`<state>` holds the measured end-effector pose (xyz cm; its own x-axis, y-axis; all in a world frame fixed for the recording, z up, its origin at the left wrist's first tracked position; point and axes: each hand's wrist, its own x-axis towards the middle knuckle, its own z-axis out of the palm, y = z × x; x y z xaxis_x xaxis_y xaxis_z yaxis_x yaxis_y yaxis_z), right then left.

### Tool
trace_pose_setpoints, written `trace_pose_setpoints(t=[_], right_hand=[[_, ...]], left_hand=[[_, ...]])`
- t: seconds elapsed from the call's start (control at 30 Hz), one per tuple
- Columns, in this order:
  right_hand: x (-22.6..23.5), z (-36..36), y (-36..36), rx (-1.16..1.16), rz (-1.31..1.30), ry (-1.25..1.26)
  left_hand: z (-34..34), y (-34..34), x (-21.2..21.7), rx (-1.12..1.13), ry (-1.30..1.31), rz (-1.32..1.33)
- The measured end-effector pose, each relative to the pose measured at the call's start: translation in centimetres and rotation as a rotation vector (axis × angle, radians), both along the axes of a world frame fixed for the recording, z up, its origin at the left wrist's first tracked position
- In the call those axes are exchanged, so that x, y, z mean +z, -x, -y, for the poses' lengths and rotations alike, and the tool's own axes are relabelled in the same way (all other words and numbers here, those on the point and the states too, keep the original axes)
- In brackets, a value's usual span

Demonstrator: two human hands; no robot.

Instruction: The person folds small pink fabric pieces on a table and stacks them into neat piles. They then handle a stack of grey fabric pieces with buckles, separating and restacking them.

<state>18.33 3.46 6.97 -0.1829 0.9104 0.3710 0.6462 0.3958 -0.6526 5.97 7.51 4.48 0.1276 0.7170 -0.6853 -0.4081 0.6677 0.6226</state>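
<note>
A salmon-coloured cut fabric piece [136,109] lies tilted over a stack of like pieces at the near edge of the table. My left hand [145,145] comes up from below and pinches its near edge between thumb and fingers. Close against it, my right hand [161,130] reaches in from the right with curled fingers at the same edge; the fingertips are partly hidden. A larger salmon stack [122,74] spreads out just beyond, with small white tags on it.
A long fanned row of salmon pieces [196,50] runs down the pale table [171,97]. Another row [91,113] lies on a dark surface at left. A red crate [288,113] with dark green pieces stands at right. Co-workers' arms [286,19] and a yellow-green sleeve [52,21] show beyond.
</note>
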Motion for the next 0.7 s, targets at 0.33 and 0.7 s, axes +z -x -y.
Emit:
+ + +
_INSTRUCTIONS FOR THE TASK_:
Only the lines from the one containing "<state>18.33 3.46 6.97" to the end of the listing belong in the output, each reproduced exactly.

_SOLVED EXERCISE_:
<state>18.33 3.46 6.97 -0.1829 0.9104 0.3710 0.6462 0.3958 -0.6526 5.97 7.51 4.48 0.1276 0.7170 -0.6853 -0.4081 0.6677 0.6226</state>
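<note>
A salmon-coloured cut fabric piece [136,109] lies tilted over a stack of like pieces at the near edge of the table. My left hand [145,145] comes up from below and pinches its near edge between thumb and fingers. Close against it, my right hand [161,130] reaches in from the right with curled fingers at the same edge; the fingertips are partly hidden. A larger salmon stack [122,74] spreads out just beyond, with small white tags on it.
A long fanned row of salmon pieces [196,50] runs down the pale table [171,97]. Another row [91,113] lies on a dark surface at left. A red crate [288,113] with dark green pieces stands at right. Co-workers' arms [286,19] and a yellow-green sleeve [52,21] show beyond.
</note>
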Motion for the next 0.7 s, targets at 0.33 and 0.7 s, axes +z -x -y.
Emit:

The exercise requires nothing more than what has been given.